Data segment:
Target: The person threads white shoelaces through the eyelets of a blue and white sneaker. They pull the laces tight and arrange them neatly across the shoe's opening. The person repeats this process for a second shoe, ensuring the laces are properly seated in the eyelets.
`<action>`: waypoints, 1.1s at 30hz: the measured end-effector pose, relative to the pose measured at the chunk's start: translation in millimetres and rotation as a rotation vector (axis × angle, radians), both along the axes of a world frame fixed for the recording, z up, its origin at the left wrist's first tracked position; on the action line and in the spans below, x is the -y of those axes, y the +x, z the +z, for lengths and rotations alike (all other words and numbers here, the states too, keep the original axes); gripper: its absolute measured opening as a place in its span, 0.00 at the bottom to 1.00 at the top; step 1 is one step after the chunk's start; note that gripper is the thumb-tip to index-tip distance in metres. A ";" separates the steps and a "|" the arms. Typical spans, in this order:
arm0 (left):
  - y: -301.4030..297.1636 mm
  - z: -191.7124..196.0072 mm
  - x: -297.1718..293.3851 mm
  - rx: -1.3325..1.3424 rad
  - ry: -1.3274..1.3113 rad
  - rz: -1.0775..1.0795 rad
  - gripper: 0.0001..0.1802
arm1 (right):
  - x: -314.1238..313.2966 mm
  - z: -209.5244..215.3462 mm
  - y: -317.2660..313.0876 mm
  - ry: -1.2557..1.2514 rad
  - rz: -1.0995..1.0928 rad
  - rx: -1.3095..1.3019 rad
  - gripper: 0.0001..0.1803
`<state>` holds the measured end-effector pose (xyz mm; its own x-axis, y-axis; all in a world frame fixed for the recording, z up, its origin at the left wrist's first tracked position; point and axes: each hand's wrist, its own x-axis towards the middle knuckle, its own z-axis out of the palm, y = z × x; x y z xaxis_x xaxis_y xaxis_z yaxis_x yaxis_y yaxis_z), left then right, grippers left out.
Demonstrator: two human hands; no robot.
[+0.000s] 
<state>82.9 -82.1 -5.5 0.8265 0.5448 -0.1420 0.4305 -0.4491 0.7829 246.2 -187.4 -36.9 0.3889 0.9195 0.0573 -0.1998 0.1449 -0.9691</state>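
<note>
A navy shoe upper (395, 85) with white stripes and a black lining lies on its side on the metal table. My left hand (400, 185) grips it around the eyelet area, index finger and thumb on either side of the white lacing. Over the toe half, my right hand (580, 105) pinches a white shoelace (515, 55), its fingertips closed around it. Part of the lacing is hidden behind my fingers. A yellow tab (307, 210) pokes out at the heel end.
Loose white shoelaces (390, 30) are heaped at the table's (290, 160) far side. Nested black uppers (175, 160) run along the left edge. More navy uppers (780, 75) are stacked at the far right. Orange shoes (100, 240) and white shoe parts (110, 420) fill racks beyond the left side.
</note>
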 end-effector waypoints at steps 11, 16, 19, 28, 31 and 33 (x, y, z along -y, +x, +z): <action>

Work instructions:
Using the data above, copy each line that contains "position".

Response area:
`<action>`: waypoints, 1.1s at 30hz: the measured end-effector pose, relative to the pose measured at the chunk's start: translation in millimetres and rotation as a rotation vector (axis × angle, radians), both along the axes of a world frame fixed for the recording, z up, its origin at the left wrist's first tracked position; on the action line and in the spans below, x is the -y of those axes, y the +x, z the +z, for lengths and rotations alike (all other words and numbers here, the states too, keep the original axes); gripper: its absolute measured opening as a place in its span, 0.00 at the bottom to 1.00 at the top; step 1 is one step after the chunk's start; note that gripper is the thumb-tip to index-tip distance in metres. A ";" separates the steps and a "|" the arms. Typical spans, in this order:
`<state>` holds the measured end-effector pose (xyz mm; its own x-axis, y-axis; all in a world frame fixed for the recording, z up, its origin at the left wrist's first tracked position; point and axes: each hand's wrist, its own x-axis towards the middle knuckle, its own z-axis out of the palm, y = z × x; x y z xaxis_x xaxis_y xaxis_z yaxis_x yaxis_y yaxis_z), left then right, grippers left out.

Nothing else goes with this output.